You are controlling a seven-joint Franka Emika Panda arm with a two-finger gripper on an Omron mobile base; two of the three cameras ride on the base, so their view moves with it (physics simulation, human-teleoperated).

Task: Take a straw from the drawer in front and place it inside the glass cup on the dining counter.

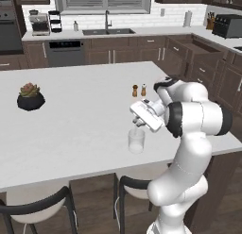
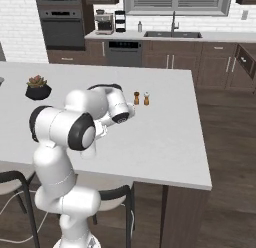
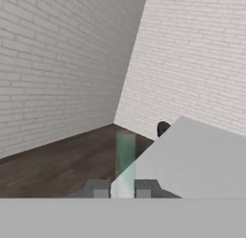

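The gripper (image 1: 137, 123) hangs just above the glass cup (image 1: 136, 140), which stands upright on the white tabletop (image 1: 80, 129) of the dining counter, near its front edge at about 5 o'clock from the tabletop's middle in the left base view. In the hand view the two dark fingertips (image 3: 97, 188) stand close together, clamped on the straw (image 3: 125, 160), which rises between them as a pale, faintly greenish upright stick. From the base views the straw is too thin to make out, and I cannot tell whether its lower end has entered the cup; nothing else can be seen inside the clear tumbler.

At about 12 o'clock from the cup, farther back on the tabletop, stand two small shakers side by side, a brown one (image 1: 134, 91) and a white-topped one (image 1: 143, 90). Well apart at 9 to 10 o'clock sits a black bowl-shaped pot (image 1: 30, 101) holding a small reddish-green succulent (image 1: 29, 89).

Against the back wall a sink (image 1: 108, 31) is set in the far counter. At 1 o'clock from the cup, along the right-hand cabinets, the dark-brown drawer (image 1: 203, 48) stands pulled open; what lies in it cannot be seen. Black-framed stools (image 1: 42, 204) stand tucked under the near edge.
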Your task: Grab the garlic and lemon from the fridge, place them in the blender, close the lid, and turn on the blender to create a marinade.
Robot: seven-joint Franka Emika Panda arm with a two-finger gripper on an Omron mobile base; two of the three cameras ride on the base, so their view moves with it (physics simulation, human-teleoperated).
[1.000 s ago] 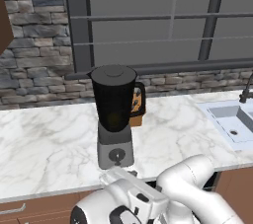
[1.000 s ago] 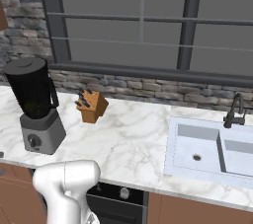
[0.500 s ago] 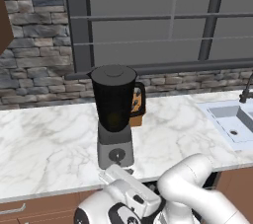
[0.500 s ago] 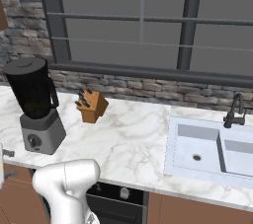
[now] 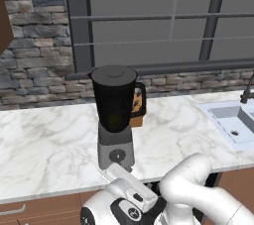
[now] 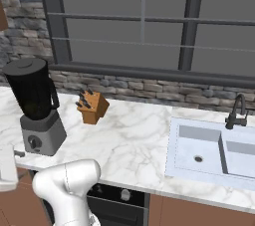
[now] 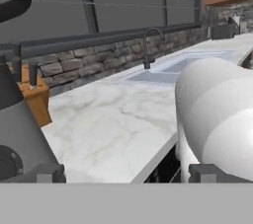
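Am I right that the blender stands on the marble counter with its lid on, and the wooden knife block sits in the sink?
Not quite. The blender does stand on the marble counter with its lid on, but the wooden knife block is not in the sink. It stands on the counter between blender and sink, near the stone wall, as the right base view shows.
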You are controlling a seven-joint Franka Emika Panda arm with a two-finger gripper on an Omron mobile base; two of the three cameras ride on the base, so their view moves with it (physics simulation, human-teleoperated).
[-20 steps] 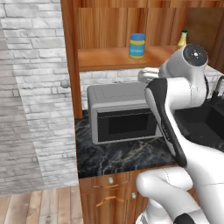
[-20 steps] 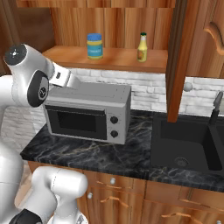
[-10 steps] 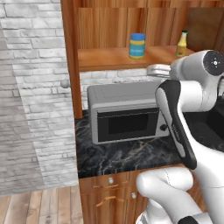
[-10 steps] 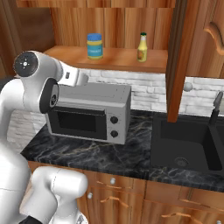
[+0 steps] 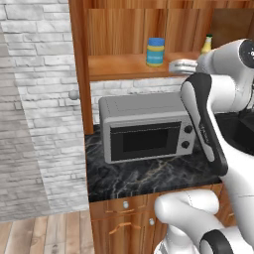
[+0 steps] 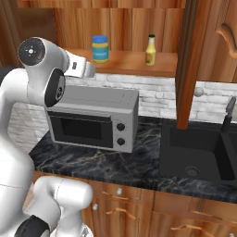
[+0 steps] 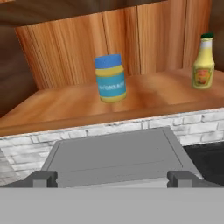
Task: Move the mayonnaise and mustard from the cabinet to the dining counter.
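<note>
The mayonnaise (image 7: 110,78), a squat jar with a blue lid, stands on the open cabinet's shelf (image 7: 144,98); it also shows as the mayonnaise (image 5: 155,51) (image 6: 100,48). The mustard (image 7: 204,68) (image 6: 150,50) (image 5: 206,44), a slim yellow bottle, stands to its right on the same shelf. My gripper (image 7: 112,179) (image 5: 174,65) (image 6: 90,70) hovers above the microwave, just below and in front of the shelf edge, facing the jar. It is open, its fingertips (image 7: 43,178) wide apart with nothing between them. The dining counter is out of view.
A grey microwave (image 5: 146,131) (image 6: 95,118) sits on the black marble counter (image 5: 149,173) under the shelf. An open cabinet door (image 6: 187,60) hangs right of the mustard, above a dark sink (image 6: 196,148). The other door edge (image 5: 79,64) stands at the left, by a white brick wall (image 5: 34,109).
The arm has lifted the hand from beside the microwave's top up toward the shelf edge. Jar and bottle have not moved.
</note>
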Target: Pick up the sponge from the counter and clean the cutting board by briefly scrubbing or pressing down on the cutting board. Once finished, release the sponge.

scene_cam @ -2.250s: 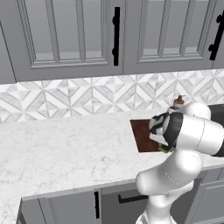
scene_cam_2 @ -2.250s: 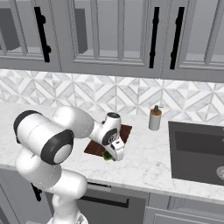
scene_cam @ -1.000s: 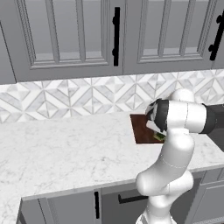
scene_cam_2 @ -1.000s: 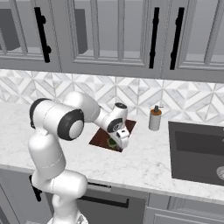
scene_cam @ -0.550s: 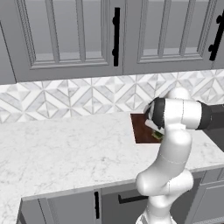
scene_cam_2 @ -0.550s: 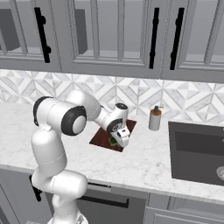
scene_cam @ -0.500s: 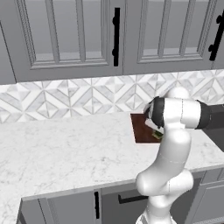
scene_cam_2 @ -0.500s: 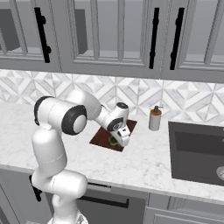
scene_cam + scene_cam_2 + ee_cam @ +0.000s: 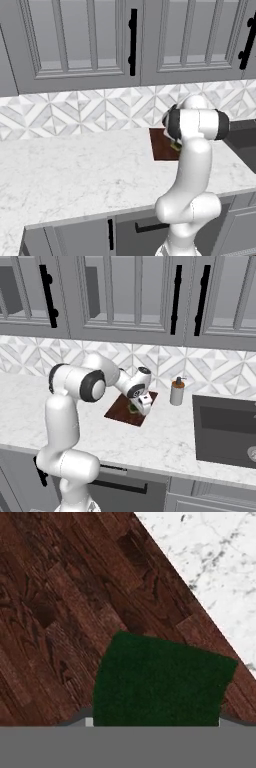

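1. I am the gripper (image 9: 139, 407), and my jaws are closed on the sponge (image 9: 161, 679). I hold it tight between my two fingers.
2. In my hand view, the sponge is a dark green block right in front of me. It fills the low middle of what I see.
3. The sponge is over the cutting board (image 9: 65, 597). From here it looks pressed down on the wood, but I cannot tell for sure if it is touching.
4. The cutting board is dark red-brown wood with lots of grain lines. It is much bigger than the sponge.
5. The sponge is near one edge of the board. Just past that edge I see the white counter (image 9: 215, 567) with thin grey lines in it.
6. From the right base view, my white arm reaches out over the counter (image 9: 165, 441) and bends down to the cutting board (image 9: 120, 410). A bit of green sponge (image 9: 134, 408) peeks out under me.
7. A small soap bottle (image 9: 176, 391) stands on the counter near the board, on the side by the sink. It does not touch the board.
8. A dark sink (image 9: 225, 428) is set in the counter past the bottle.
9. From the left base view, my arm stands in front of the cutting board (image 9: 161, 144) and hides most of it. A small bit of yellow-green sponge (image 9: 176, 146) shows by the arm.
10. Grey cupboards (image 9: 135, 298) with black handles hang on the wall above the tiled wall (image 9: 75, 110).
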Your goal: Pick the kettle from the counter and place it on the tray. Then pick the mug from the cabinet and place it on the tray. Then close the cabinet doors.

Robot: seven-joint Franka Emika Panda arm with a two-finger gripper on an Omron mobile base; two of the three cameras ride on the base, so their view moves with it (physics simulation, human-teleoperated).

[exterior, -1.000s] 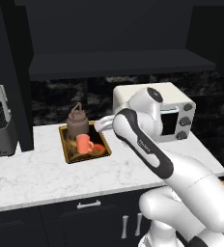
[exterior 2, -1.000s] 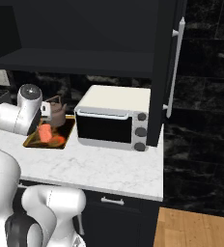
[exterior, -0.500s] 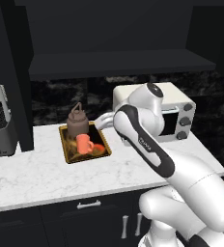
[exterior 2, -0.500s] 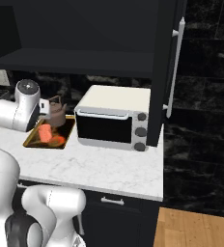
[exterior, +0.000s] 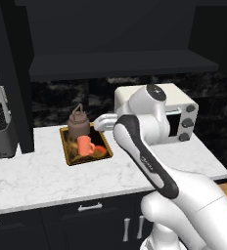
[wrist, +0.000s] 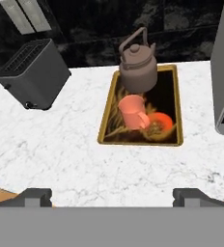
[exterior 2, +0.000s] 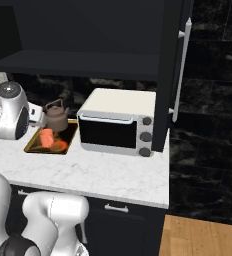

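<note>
Two of the three jobs look done to us: the kettle (wrist: 138, 62) and the mug (wrist: 132, 112) both sit on the tray (wrist: 177, 103), which lies on the white marble bench (wrist: 61, 144) between a grey toaster (wrist: 33, 73) and the toaster oven (exterior 2: 117, 127). In the hand view our claw (wrist: 113, 195) hangs above the bench, released and carrying nothing, its two dark tips spread wide near the bottom edge with bare marble between them. What we judge is left is the cabinet (exterior: 115, 34), whose dark shelf stands exposed above the bench, and its doors: one tall black door (exterior 2: 174, 75) with a long silver bar handle (exterior 2: 181, 75) stands out edge-on at the right of the right base view. The risks we see come from that last step. Our elbow and forearm rise close over the tray in the left base view, so a wide swing toward a door could clip the kettle's arched handle or knock the mug, which stands just in front of the kettle and may be touching it. The oven also stands near the right door, so a low approach to the bar handle could bump it. A push on the door's edge and not its face might let the claw slip off. We can read no brand, label or writing anywhere; the oven's knobs show no legible marks.
</note>
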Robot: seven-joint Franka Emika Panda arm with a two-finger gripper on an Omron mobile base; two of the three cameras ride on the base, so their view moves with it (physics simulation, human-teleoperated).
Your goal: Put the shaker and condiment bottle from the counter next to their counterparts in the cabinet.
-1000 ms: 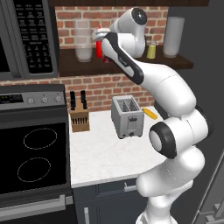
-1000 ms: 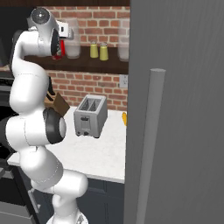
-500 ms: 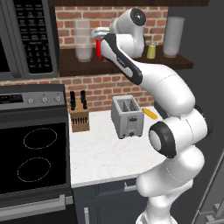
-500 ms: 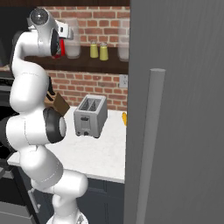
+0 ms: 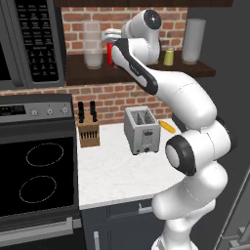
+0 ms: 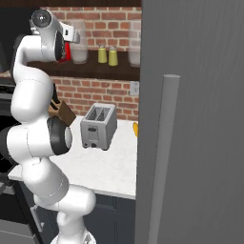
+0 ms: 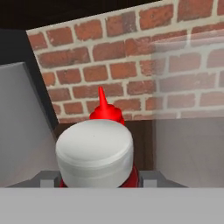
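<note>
My gripper [image 5: 110,51] [image 6: 68,46] [image 7: 96,177] is up at the cabinet shelf [image 5: 83,75], shut on the condiment bottle [image 7: 95,153]. Its pale cap fills the middle of the hand view, and its red body [image 5: 110,56] [image 6: 67,52] peeks out beside the hand. Just behind it, against the brick wall, stands the tall red squeeze bottle [image 7: 105,111] with its pointed nozzle. Two small yellow-olive shakers [image 6: 102,55] [image 6: 113,56] stand side by side further right on the shelf; one shaker [image 5: 168,57] shows past the arm.
A clear glass jar [image 5: 93,46] [image 6: 78,45] stands right next to the gripper, and a pale cylinder [image 5: 193,34] at the shelf's right end. On the counter [image 5: 117,171] sit a toaster [image 5: 142,130], a knife block [image 5: 88,129] and a yellow item [image 5: 167,127]. A stovetop [image 5: 36,176] lies left.
</note>
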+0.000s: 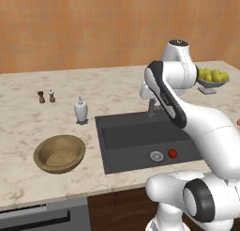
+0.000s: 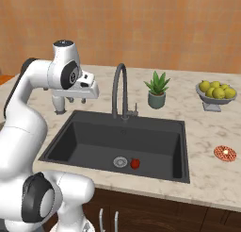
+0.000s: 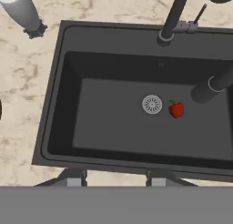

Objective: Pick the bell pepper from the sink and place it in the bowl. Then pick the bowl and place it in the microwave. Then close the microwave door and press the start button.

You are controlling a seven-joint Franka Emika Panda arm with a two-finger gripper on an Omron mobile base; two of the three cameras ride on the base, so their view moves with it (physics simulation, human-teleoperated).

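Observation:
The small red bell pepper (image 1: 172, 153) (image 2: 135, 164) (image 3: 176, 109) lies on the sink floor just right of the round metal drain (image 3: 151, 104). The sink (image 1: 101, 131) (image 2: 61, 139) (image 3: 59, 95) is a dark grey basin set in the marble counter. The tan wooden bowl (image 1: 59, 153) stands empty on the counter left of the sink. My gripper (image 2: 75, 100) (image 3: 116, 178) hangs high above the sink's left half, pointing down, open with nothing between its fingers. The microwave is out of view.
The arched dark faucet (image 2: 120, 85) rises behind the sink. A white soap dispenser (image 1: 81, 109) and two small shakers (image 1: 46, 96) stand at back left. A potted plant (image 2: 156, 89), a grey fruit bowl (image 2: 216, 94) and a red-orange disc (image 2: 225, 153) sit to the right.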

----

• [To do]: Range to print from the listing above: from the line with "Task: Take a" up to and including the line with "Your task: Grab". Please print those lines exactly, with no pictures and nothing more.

• [Result below]:
Task: Take a straw from the drawer in front and place it inside the glass cup on the dining counter.


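The gripper (image 1: 137, 123) hangs just above the glass cup (image 1: 136, 140), which stands upright on the white tabletop (image 1: 80, 129) of the dining counter, near its front edge at about 5 o'clock from the tabletop's middle in the left base view. In the hand view the two dark fingertips (image 3: 97, 188) stand close together, clamped on the straw (image 3: 125, 160), which rises between them as a pale, faintly greenish upright stick. From the base views the straw is too thin to make out, and I cannot tell whether its lower end has entered the cup; nothing else can be seen inside the clear tumbler.

At about 12 o'clock from the cup, farther back on the tabletop, stand two small shakers side by side, a brown one (image 1: 134, 91) and a white-topped one (image 1: 143, 90). Well apart at 9 to 10 o'clock sits a black bowl-shaped pot (image 1: 30, 101) holding a small reddish-green succulent (image 1: 29, 89).

Against the back wall a sink (image 1: 108, 31) is set in the far counter. At 1 o'clock from the cup, along the right-hand cabinets, the dark-brown drawer (image 1: 203, 48) stands pulled open; what lies in it cannot be seen. Black-framed stools (image 1: 42, 204) stand tucked under the near edge.
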Your task: Grab the garlic and lemon from the fridge, place them in the blender, close the lid, and turn on the blender to create a marinade.

With the answer given, the exercise is closed.